In how many lines of the data below does the word "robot" appear? Reply with the number and nothing more.

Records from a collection
►

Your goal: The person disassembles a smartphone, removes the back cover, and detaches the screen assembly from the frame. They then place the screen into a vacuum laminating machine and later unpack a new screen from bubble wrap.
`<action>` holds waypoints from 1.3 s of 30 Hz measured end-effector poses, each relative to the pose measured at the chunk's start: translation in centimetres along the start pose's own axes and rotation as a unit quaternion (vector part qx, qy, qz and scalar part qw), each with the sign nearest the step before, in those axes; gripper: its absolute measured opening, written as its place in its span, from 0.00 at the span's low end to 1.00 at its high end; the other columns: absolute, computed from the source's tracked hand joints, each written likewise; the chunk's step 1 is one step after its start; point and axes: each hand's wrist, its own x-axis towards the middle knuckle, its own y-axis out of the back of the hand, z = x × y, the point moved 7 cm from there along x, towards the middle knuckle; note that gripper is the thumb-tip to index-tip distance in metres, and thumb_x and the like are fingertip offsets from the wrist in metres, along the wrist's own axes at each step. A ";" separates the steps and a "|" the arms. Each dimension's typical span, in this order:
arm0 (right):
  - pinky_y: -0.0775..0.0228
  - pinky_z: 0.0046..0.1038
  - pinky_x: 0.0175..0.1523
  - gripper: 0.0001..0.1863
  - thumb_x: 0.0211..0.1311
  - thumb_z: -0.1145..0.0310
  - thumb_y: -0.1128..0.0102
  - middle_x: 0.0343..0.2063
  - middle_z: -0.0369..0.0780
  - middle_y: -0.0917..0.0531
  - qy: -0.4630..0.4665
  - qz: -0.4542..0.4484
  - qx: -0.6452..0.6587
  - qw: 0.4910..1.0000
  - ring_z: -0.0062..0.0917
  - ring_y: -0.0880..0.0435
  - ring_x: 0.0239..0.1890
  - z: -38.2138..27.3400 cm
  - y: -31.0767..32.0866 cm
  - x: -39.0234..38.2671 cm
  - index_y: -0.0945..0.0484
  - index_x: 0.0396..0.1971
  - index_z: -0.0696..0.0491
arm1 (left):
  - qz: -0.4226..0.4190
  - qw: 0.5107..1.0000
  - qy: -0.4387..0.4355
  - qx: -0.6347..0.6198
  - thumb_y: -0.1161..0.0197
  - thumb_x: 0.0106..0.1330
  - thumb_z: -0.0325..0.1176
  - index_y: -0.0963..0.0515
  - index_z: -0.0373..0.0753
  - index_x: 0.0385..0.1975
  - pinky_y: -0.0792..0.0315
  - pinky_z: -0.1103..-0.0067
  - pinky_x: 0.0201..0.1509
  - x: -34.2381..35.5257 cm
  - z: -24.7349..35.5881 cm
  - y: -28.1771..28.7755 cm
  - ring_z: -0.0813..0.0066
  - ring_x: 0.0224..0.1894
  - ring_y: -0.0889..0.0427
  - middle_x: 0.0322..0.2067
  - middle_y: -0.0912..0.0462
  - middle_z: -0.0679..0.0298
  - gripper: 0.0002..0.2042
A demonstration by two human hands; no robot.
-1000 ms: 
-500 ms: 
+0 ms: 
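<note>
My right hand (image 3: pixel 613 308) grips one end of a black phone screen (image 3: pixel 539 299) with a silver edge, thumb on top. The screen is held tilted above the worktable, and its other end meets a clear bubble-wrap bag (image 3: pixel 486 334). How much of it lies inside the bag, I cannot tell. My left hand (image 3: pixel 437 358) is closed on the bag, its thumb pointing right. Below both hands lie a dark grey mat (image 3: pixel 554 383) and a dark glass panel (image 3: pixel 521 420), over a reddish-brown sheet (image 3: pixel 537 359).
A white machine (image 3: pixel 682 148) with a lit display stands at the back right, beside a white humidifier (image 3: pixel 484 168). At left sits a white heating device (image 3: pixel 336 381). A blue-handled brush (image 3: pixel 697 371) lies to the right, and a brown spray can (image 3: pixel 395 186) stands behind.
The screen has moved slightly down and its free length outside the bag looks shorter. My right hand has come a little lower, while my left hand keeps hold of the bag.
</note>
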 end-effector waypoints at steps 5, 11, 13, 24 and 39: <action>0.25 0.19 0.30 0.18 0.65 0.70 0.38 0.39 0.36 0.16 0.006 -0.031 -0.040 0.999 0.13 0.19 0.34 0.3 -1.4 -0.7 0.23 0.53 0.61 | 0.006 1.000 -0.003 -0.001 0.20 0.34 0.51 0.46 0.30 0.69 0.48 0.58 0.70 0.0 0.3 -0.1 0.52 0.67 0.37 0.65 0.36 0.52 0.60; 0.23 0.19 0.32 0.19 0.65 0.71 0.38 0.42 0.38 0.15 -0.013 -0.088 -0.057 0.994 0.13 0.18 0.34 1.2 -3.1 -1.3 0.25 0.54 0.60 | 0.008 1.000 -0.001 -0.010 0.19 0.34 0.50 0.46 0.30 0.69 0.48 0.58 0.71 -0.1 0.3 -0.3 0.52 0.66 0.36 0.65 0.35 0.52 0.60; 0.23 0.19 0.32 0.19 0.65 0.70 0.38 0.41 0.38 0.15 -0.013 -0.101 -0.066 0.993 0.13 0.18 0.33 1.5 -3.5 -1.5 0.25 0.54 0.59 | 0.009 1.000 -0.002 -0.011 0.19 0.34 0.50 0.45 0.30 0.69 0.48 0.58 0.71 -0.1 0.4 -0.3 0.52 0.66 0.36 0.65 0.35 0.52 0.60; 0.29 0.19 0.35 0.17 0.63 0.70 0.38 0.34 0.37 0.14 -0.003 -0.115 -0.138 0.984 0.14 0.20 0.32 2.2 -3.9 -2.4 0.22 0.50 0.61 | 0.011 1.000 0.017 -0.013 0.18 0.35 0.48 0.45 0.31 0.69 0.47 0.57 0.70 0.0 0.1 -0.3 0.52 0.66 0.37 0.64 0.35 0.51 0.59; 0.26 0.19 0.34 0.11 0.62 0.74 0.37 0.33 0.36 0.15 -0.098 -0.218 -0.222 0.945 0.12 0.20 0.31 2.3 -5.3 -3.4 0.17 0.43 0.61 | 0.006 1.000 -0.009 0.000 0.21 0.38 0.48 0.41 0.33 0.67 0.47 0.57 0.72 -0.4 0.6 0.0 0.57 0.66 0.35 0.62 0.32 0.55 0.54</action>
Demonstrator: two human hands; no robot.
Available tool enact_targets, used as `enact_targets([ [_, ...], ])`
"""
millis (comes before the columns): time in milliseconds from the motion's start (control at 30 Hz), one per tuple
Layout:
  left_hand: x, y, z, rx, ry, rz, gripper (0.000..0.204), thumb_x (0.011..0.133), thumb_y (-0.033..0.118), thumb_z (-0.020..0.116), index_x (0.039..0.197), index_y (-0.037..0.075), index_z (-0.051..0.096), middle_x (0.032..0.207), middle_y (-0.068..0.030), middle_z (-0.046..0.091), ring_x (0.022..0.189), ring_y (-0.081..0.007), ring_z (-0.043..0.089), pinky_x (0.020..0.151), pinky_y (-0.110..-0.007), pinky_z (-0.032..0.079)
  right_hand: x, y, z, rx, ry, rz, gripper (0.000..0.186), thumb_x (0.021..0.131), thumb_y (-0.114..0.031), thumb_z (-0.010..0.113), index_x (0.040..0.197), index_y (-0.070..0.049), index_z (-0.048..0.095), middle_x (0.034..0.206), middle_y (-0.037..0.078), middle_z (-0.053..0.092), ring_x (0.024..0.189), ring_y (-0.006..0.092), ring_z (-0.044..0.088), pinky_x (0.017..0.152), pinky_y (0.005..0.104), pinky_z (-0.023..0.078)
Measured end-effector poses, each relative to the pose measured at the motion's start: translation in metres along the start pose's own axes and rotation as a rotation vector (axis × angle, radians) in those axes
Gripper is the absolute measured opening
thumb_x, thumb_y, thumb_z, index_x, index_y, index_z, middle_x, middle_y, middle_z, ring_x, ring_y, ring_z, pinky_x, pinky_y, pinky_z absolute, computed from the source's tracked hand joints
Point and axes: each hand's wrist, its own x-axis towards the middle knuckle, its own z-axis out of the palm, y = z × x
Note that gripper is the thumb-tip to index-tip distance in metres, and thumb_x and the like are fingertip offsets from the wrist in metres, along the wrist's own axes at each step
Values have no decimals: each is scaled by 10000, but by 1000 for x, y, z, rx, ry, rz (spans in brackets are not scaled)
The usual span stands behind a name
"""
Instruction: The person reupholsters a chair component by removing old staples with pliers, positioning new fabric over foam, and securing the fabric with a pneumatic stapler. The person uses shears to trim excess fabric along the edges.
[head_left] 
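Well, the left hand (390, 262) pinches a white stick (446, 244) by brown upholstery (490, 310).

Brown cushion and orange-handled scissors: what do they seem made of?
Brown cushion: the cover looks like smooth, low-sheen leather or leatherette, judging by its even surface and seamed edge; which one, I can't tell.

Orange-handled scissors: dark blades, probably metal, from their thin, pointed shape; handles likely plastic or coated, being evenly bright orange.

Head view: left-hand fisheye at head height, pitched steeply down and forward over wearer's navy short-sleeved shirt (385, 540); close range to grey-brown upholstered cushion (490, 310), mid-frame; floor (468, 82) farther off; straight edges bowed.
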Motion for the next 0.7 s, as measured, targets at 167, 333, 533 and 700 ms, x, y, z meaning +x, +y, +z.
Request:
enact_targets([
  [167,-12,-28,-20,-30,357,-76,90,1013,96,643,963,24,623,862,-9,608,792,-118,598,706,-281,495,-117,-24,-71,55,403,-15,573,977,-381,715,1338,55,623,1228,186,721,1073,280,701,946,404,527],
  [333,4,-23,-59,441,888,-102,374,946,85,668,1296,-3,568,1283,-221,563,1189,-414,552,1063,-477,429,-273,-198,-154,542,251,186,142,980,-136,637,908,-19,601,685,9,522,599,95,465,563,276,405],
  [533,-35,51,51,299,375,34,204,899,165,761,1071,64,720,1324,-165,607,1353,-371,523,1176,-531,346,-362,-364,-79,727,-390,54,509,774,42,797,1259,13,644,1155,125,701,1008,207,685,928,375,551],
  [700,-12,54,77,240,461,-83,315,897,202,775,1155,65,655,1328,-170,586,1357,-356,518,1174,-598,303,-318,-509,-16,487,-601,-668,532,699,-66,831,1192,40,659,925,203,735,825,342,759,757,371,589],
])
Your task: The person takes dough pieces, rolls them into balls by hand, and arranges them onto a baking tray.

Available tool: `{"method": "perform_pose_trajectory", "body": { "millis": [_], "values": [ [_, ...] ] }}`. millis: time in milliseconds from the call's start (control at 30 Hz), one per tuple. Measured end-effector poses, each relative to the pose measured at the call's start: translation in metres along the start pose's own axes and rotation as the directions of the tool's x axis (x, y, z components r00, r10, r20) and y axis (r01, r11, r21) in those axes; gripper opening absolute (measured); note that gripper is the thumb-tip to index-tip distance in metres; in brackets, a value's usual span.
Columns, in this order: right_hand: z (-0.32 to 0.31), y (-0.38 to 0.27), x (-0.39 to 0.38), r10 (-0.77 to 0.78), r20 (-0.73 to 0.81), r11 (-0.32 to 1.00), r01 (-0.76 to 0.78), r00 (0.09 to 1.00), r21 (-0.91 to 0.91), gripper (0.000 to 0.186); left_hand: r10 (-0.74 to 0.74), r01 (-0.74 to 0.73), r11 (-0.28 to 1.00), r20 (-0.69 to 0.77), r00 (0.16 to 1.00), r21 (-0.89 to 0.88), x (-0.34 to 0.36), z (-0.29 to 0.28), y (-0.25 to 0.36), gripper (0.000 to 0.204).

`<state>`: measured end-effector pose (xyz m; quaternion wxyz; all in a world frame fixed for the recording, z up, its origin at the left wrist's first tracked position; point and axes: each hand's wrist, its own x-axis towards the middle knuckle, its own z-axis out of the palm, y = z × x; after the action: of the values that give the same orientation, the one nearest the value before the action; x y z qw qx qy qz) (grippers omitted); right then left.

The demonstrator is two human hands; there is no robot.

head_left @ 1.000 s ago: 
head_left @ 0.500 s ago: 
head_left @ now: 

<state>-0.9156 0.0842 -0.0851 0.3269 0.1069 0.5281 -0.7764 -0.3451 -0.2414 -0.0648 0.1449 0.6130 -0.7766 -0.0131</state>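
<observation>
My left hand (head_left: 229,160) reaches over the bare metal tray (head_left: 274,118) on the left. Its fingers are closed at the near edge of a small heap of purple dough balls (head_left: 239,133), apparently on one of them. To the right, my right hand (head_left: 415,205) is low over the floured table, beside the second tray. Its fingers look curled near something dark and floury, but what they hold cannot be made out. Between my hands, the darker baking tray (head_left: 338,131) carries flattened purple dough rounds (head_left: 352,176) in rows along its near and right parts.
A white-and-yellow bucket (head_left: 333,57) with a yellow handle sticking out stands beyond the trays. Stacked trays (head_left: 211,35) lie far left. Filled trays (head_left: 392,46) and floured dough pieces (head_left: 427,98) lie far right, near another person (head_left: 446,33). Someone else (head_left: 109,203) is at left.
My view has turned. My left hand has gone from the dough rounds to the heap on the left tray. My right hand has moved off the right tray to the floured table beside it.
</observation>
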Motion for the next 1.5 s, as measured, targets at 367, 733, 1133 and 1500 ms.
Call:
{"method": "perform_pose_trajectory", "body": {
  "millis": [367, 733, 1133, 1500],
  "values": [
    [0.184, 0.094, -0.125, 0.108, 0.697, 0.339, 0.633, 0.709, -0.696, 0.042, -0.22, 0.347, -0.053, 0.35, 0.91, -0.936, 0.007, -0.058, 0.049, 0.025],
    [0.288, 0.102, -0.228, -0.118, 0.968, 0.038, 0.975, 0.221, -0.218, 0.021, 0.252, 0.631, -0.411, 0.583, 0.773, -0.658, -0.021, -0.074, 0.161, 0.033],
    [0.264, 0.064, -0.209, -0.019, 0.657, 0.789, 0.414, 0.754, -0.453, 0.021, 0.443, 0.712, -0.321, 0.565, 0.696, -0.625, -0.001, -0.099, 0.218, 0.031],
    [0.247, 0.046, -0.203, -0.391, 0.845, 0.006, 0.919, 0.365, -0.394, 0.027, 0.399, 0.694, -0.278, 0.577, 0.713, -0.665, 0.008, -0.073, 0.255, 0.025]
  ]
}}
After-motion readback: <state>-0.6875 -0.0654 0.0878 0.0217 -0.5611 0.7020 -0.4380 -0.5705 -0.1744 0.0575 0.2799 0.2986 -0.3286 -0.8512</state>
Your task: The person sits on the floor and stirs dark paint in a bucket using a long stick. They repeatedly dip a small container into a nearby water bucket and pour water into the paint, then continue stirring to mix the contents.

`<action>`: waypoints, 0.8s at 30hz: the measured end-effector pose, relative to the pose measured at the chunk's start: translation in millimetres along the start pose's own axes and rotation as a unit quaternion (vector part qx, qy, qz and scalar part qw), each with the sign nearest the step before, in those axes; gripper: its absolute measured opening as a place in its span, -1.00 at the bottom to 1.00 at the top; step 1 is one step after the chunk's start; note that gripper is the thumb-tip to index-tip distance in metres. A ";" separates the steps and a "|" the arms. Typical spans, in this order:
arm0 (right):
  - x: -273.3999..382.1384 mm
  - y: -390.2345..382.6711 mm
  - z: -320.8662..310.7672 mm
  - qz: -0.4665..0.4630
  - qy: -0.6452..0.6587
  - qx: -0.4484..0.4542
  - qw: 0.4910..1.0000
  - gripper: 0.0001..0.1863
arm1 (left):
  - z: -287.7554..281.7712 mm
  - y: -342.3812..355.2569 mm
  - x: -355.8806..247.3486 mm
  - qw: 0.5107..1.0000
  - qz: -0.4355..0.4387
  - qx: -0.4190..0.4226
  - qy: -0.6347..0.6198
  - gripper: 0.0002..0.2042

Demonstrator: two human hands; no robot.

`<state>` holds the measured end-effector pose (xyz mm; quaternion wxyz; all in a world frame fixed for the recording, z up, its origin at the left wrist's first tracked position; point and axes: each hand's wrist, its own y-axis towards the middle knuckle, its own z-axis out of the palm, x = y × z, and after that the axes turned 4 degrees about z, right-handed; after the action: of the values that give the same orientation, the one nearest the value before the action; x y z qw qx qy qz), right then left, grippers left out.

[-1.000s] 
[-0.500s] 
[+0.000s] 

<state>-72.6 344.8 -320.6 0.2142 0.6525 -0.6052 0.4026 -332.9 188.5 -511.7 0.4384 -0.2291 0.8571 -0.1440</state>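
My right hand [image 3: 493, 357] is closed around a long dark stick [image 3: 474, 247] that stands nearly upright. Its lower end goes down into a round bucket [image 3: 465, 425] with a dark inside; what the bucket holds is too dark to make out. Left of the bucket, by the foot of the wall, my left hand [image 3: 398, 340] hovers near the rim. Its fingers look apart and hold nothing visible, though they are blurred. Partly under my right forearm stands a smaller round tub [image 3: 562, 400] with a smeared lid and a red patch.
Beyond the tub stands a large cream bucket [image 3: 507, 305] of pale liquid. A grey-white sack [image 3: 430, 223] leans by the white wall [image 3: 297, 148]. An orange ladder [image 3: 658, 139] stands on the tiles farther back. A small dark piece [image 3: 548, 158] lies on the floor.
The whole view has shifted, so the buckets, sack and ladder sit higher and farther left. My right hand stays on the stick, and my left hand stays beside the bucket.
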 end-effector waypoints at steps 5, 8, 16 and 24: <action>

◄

• [Response]
4